Our web-based application simplifies the complex data transformation process, making it effortless to access trusted big data analytics.
Mortgage data is big, dirty, and difficult to analyze, but our application makes it easy to transform and interrogate.
With advanced analytics, mortgage capital markets professionals can protect market share, identify opportunities, and better understand risk.
Large volumes of data are disseminated inconsistently at varying frequencies, but our application helps to transform and analyze this data.
We combine our expertise in property data with mortgage analytic solutions to minimize mortgage fraud and reduce regulatory compliance risk.
Our solutions span the entire loan life cycle, from origination to due diligence and market condition detection.
Quickly identifying fraud risk and errors in mortgage applications is crucial, and our application helps to do just that.
We also provide loan-level compliance reviews, background checks, and 100% nationwide property tax records with the most current tax status.
Calculating the value of a home is now easier and more accurate, thanks to our low-cost, consistent, and accurate lender-grade AVM.
Data and Analysis
To analyze mortgage performance, you'll want to dig into detailed reporting compared to your peer group. This includes looking at metrics like landing page engagement, loan locks, and sales.
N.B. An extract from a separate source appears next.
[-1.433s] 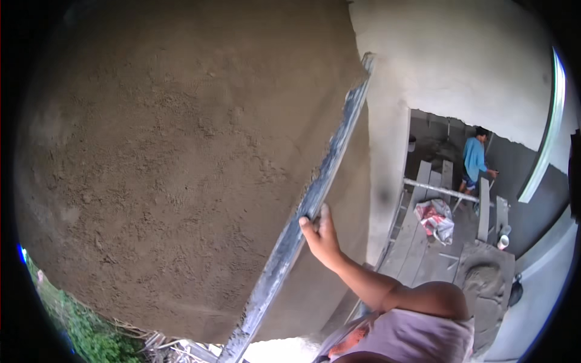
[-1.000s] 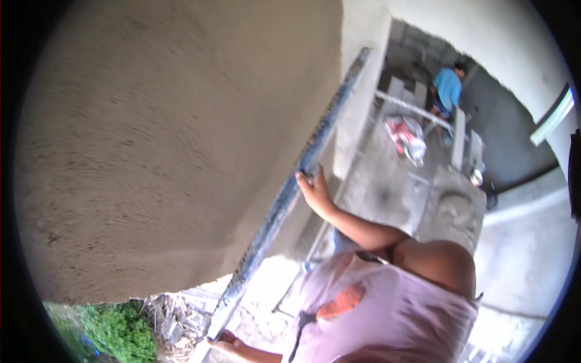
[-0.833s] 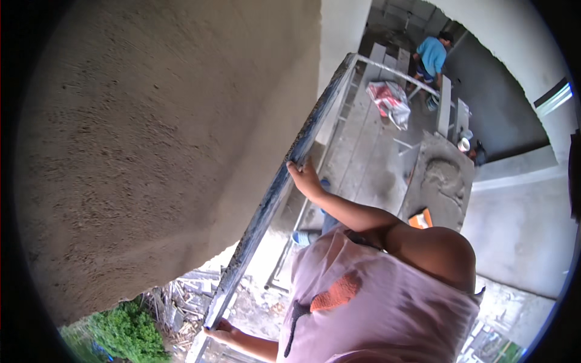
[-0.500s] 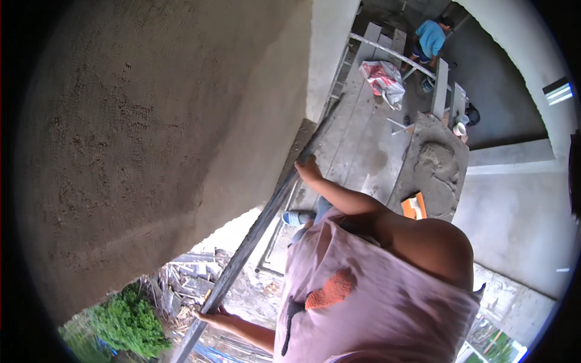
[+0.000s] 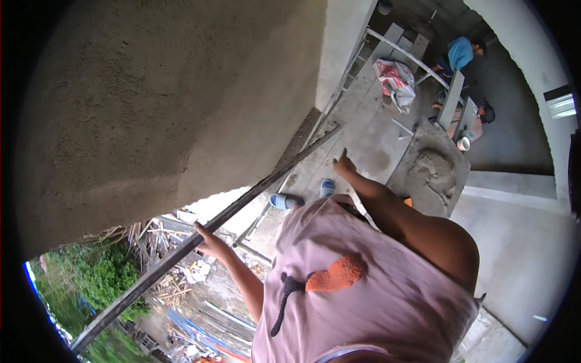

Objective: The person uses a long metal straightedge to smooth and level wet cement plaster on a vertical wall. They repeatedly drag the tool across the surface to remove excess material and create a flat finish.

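My left hand (image 5: 212,243) is closed around a long grey straightedge bar (image 5: 254,192), toward its lower half. The bar slants from the lower left up to the planks, near the bottom edge of a grey plastered wall (image 5: 181,109). My right hand (image 5: 345,164) is off the bar, above the planks, with a finger stretched out and nothing in its grasp. To its right lies a heap of wet mortar (image 5: 433,169) on a board. An orange float (image 5: 408,202) shows only a sliver behind my right arm.
Beneath me is a plank platform (image 5: 357,130), with debris far below its left edge (image 5: 181,290). A red-and-white sack (image 5: 396,85) lies farther along. Beyond a metal rail are a person in blue (image 5: 461,54) and another in a dark cap (image 5: 478,124). A white bucket (image 5: 463,144) stands beside the mortar board.
My right hand has let go of the bar and moved right. The bar has tilted flatter, its lower end swinging left, still in my left hand. A second person has come into view.
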Available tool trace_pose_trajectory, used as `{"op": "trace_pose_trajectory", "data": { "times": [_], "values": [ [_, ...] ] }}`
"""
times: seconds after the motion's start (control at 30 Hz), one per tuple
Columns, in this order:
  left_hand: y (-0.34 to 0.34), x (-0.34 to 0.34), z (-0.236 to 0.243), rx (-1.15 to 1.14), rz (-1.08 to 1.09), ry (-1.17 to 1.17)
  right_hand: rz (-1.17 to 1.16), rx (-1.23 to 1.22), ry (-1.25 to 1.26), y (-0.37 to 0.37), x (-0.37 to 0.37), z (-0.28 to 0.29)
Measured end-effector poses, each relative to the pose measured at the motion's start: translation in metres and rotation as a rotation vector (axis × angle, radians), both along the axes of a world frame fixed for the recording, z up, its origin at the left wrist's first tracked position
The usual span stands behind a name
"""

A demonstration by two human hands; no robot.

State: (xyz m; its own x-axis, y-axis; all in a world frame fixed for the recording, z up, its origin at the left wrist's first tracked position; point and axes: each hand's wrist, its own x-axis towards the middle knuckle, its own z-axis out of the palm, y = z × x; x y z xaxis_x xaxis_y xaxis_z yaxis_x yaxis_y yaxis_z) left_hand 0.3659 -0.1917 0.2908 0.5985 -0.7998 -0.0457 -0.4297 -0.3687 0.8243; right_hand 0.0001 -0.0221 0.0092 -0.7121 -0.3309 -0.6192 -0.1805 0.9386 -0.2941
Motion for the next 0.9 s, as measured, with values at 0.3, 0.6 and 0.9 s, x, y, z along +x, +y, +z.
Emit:
{"op": "trace_pose_trajectory", "data": {
  "times": [0.3, 0.6, 0.9],
  "values": [
    [0.032, -0.029, 0.028, -0.02, -0.133, 0.065, 0.016, 0.048, -0.06, 0.115, -0.035, -0.032],
    [0.071, -0.082, 0.063, -0.095, -0.43, 0.023, 0.012, -0.157, -0.115, 0.084, -0.039, 0.004],
    [0.06, -0.088, 0.069, -0.266, -0.69, -0.007, -0.058, -0.312, 0.11, 0.137, -0.022, -0.044]
  ]
}}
To get started, you'll need to understand what questions you want to answer, such as what's driving loan locks or how your sales compare to the competition. Define the charts and visualizations that will help you answer these questions.
Key data sources include databases for entities like customers and events like loan applications. You'll also want to collect data on loan performance, such as interest rates and loan terms.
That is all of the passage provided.